Because the perception of organic carries with it such positive beliefs, the organic label has become a powerful marketing tool, a point acknowledged even by USDA. As shown in the Cornell study previously discussed, the organic label can influence consumers’ purchasing decisions through their perception that the label means the food is better tasting, lower in calories, and higher in overall value than the same conventionally produced product.

Organic Food Sales

  • Organic sales are 4% of U.S. food sales. (USDA)
  • 2012 sales were $28.4 billion, 2014 sales are expected to reach $35 billion
  • Fresh fruits and vegetables are the top category purchased, accounting for 43% of all organic sales.
  • The global market for organic foods has reached $63 billion. In the U.S. alone, the extended “natural” products marketplace exceeds $290 billion. (Academics Review)

The perceptions and misunderstandings of organic have carried over to the also-growing areas of “natural” and “local” foods, neither of which has a federally regulated definition or requirements for labeling, beyond the general statement by FDA that it “has not developed a definition for use of the term natural or its derivatives. However, the Agency has not objected to the use of the term if the food does not contain added color, artificial flavors, or synthetic substances.” Additionally, studies have found that consumers often believe that buying local means they are buying natural which means they are buying organic and/or GMO free.

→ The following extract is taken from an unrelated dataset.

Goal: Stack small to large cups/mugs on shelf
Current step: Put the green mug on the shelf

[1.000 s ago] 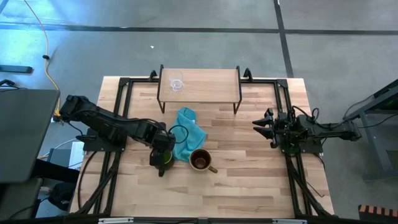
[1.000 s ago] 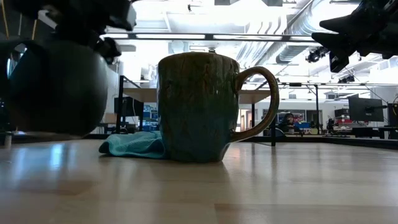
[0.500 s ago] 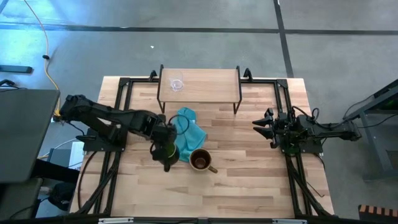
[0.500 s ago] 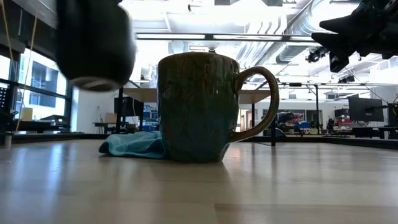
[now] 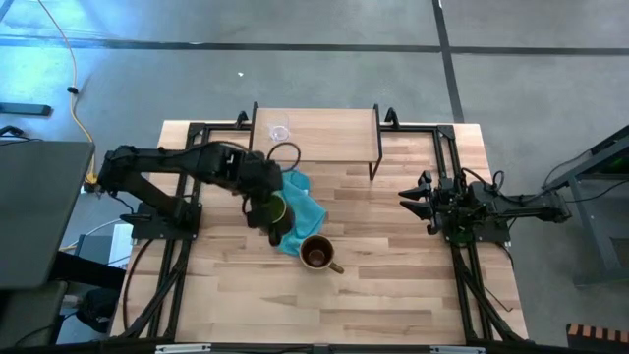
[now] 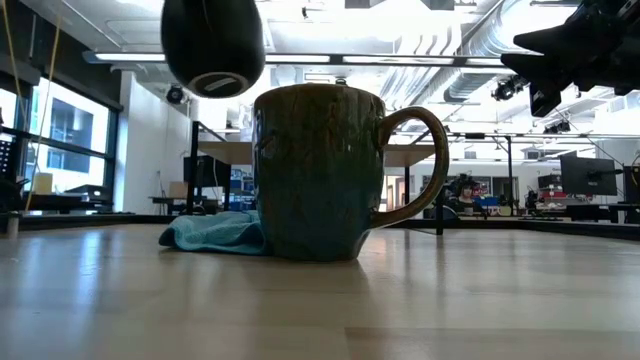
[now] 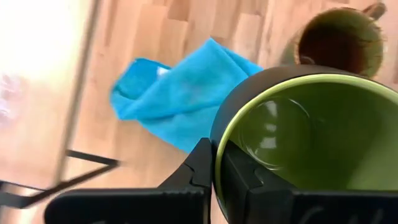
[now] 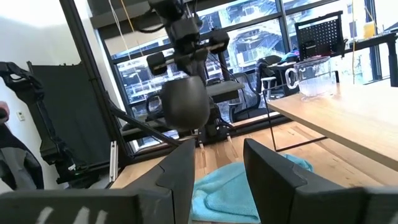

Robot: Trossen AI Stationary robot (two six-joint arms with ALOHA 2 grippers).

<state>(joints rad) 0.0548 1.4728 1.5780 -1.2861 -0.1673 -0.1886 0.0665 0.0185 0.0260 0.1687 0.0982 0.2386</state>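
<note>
My left gripper (image 5: pixel 267 208) is shut on the dark mug with the green inside (image 5: pixel 278 209), high above the table's left half, over the near-left edge of the teal cloth (image 5: pixel 303 211). The olive-tan mug (image 5: pixel 316 253) stands upright on the table, nearer than the cloth. A tiny clear glass cup (image 5: pixel 280 132) stands on the left end of the light-wood shelf (image 5: pixel 324 138) at the far edge. My right gripper (image 5: pixel 405 197) waits open at the right, touching nothing. My left gripper holds the dark mug by its rim (image 7: pixel 217 149), one finger (image 7: pixel 239 177) inside the green hollow and the other finger (image 7: pixel 200 163) outside the dark wall. The fingers come from above, slanting down. The mug (image 6: pixel 212 40) hangs below them, well clear of the table.
The cloth lies crumpled between the shelf and the olive-tan mug (image 6: pixel 315 170). Black frame rails run along the table's left and right sides. The shelf's thin black legs (image 5: pixel 372 162) stand on the tabletop. Bare wood shows at the near edge and in the middle right.
My left gripper, still shut on the dark mug, has risen steeply and gone toward the far edge and a little to the right. The mug hung just above the table, left of the olive-tan mug; now it hangs higher than that mug's top, above the cloth's edge.
</note>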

Organic, natural, and local foods all have a place in the food supply chain, and each provides benefits sought by some consumers, however it is critical the consumers have facts to back up these buying decision, rather than purchasing these foods based on a health halo effect. As stated by the Illinois Farm Bureau, “Consumers should certainly be able to purchase and consume which type they prefer, organic, conventional, GMO, or non GMO.... What remains important is providing accurate and fact-based information about the various forms of production.”